Your output should be an exact copy of the records, with no pictures in it.

────────────────────

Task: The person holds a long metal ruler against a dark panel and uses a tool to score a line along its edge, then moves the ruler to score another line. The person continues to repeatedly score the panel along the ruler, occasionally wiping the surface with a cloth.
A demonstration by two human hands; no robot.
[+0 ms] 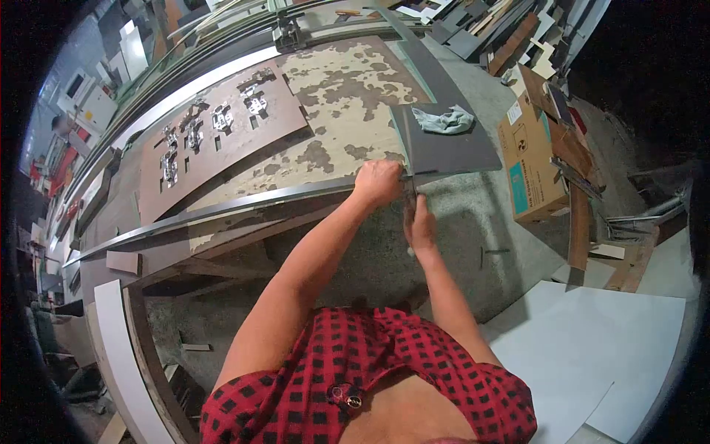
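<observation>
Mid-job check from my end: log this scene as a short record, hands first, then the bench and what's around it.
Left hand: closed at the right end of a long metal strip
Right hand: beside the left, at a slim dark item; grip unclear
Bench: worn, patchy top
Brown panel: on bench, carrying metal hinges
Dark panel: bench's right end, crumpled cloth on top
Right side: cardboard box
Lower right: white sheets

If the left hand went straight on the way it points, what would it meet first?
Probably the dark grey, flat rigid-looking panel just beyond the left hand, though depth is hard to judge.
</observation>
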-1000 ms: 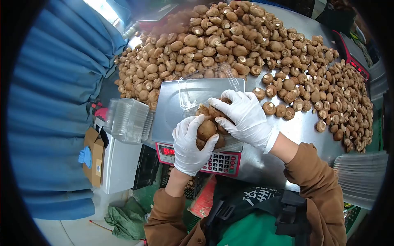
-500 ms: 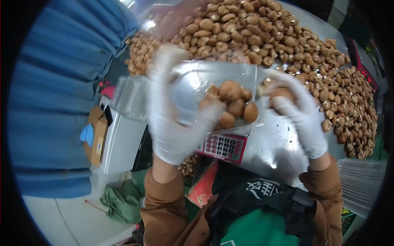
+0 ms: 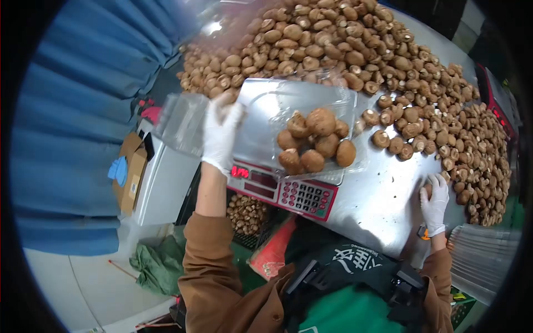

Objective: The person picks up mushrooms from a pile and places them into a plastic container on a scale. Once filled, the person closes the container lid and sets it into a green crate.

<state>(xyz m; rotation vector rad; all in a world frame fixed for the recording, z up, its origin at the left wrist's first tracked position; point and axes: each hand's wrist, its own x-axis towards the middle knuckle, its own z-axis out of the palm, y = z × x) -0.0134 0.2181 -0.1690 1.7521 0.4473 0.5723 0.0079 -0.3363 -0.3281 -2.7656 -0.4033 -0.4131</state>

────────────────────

> _Answer area_
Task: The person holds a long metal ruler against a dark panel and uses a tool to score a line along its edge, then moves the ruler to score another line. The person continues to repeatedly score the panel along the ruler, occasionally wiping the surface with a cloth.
A demonstration by two human hands; no robot.
[+0 ms] 
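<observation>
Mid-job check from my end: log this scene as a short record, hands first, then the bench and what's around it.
Left hand: closed at the right end of a long metal strip
Right hand: beside the left, at a slim dark item; grip unclear
Bench: worn, patchy top
Brown panel: on bench, carrying metal hinges
Dark panel: bench's right end, crumpled cloth on top
Right side: cardboard box
Lower right: white sheets

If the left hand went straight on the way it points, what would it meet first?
Probably the dark grey, flat rigid-looking panel just beyond the left hand, though depth is hard to judge.
</observation>
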-1000 ms: 
-500 ms: 
+0 ms: 

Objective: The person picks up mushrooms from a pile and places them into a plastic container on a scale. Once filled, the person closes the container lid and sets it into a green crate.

<state>(xyz m; rotation vector rad; all in a world frame fixed for the recording, z up, its origin at the left wrist's first tracked position; point and axes: each hand's wrist, its own x-axis towards the middle knuckle, its own z-axis out of the palm, y = z × x) -0.0134 0.2181 -0.1690 1.7521 0.4473 0.5723 0.0079 -0.3363 -0.3281 -2.7656 -0.4033 -0.4131</state>

The exercise is finished.